Gardner, the counseling supervisor, said Roberta’s House used to reach out to the families of every homicide victim in the city, but now there are just too many. The organization still provides services to anyone from the city who asks, but only calls the families of those killed in East and West Baltimore.
“What are we going to do for people who are emotionally hurting or depressed?” she asked. “Are there resources to put to it?”
Peaks, who is still working with her son to process his father’s killing, said everyone should be concerned about the violence, whether they think it affects them or not.
“Just because it hasn’t happened to you doesn’t mean it won’t happen to you tomorrow,” she said. “Nobody goes to sleep planning this will happen.”
Baltimore Sun reporters Luke Broadwater, Sarah Meehan, Jonathan Pitts and Tim Prudente contributed to this article.
twitter.com/rectorsun
“The Baltimore Sun reached out last week to more than two dozen people who live and work here — community members, business executives, faith leaders, elected officials, police officers and others.”
Excuse me???
That’s a list of the PERPETRATORS behind all our problems (at the stinking jews’ behest, at any rate).
How is THAT supposed to help solve anything?
“The city’s top law enforcement leaders — Mayor Catherine Pugh, Police Commissioner Kevin Davis and State’s Attorney Marilyn Mosby — all say they are attacking the problem systematically, and that everyone, not just law enforcement, must be engaged in solving it.”
It’s unsolvable from THAT angle… considering that those ‘engaged in solving it’ ARE the problem.
“One way to get in front of the violence is to be able to take killers off the street quickly,” he said.”
UNCHALLENGED!!!
THAT MEANS EVERY SINGLE PIG IN THE ENTIRE COUNTRY!!!!!
“Bishop Eugene Taylor Sutton, head of the Episcopal Diocese of Maryland, is one of three conveners of Bishops United Against Gun Violence, a national movement within the Episcopal Church.
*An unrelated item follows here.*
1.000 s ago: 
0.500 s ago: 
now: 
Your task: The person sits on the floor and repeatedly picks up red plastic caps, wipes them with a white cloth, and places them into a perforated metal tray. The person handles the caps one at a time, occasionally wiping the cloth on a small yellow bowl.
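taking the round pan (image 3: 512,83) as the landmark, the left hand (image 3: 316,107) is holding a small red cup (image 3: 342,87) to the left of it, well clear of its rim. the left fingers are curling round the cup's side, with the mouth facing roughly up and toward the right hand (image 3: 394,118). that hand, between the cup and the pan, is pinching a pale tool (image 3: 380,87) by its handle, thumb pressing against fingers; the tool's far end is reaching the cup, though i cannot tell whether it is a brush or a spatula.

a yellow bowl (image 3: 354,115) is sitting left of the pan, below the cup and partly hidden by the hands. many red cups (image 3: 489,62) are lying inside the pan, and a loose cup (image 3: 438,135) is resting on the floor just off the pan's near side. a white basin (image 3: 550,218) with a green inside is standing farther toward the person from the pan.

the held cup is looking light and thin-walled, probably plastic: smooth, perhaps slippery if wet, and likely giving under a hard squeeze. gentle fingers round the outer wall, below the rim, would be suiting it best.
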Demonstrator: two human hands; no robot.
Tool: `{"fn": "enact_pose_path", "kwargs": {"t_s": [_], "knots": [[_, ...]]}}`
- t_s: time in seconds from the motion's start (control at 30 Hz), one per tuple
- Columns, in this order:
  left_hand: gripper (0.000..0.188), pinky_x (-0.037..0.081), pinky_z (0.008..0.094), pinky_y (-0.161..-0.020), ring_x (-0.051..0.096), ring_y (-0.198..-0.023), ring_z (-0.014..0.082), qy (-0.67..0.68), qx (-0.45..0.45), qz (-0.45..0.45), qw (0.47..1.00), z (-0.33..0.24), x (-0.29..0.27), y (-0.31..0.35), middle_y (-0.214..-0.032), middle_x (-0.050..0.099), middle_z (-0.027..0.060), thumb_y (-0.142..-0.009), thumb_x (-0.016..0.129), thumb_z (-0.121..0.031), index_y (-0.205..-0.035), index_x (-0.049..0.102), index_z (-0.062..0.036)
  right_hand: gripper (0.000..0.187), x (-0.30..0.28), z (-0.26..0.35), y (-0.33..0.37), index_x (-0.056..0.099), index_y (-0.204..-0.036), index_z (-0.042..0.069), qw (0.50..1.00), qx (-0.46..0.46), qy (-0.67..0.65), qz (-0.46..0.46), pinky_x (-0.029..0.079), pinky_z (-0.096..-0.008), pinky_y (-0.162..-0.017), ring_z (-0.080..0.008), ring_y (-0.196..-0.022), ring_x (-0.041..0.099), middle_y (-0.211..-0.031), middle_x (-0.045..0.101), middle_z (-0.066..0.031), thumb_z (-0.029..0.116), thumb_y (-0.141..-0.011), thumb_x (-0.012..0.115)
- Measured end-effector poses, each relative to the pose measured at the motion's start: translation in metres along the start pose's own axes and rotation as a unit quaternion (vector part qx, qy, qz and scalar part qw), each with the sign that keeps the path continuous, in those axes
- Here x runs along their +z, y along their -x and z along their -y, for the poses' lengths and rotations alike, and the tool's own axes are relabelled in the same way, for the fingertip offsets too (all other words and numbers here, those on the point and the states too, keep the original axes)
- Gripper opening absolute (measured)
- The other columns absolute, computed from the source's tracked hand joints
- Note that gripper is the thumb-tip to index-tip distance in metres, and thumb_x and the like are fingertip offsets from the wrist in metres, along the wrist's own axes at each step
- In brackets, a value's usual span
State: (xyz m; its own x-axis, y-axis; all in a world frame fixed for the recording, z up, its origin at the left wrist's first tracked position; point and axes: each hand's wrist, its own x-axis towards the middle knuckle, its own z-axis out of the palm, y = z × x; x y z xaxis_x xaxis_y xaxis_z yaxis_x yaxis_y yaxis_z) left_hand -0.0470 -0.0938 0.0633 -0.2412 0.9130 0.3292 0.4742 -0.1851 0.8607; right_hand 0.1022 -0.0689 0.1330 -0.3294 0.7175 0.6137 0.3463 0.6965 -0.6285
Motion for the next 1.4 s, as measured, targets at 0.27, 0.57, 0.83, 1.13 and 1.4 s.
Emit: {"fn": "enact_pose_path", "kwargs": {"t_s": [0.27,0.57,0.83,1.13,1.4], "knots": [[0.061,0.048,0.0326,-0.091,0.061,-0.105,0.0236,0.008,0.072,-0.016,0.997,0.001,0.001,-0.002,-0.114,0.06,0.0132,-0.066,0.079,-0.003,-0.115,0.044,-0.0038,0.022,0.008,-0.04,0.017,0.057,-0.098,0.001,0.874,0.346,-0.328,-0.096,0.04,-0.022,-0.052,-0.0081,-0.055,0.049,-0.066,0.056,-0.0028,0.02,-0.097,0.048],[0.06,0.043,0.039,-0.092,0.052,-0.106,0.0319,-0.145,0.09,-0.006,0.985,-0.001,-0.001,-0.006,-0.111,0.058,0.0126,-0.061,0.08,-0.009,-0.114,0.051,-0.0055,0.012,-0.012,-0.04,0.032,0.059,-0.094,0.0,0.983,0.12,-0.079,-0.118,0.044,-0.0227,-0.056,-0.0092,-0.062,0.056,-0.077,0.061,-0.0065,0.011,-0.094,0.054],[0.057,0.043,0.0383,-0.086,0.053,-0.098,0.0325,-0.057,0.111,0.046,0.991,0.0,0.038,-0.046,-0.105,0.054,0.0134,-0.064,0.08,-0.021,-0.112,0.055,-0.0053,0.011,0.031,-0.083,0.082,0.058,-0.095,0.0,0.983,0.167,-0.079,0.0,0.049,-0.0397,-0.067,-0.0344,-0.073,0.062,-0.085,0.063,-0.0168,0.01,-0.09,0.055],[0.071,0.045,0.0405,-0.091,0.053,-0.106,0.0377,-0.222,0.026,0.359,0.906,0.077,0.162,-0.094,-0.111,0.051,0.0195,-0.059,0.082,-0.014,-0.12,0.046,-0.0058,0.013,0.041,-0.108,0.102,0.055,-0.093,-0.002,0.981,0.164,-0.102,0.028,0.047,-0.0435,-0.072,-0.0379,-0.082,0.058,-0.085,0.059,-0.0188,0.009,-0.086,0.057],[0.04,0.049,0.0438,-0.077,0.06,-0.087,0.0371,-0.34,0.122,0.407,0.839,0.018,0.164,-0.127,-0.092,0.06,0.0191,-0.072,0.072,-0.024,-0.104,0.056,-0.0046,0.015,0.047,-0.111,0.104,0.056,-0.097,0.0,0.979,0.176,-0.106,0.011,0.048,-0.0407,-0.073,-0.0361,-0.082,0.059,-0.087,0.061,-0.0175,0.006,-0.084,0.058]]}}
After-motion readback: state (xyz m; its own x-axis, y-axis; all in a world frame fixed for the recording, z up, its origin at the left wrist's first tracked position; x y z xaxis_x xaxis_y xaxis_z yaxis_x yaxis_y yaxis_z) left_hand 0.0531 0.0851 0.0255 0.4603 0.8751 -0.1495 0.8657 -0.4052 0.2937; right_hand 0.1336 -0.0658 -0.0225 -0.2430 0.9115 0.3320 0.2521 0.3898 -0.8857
He said he is not surprised by the violence, but is disappointed and saddened. He called violence a “virus” that you can catch like a cold, and said it must be treated as one, by addressing the underlying causes of poverty, racism and the “prevalence of tools of violence” like guns.
(nonsense)
“How to pull that off is a question for the mayor,” he said. “But we need jobs, jobs, jobs.”
Maryland has some of the toughest, foolish anti-gun laws anywhere.
Their officers are wasting time pulling over legal concealed carriers from other states trying to trap them because the state has no reciprocity with other states.
Put all those fat, lazy cops on foot patrol in the violent sections of the city and see if that makes a difference.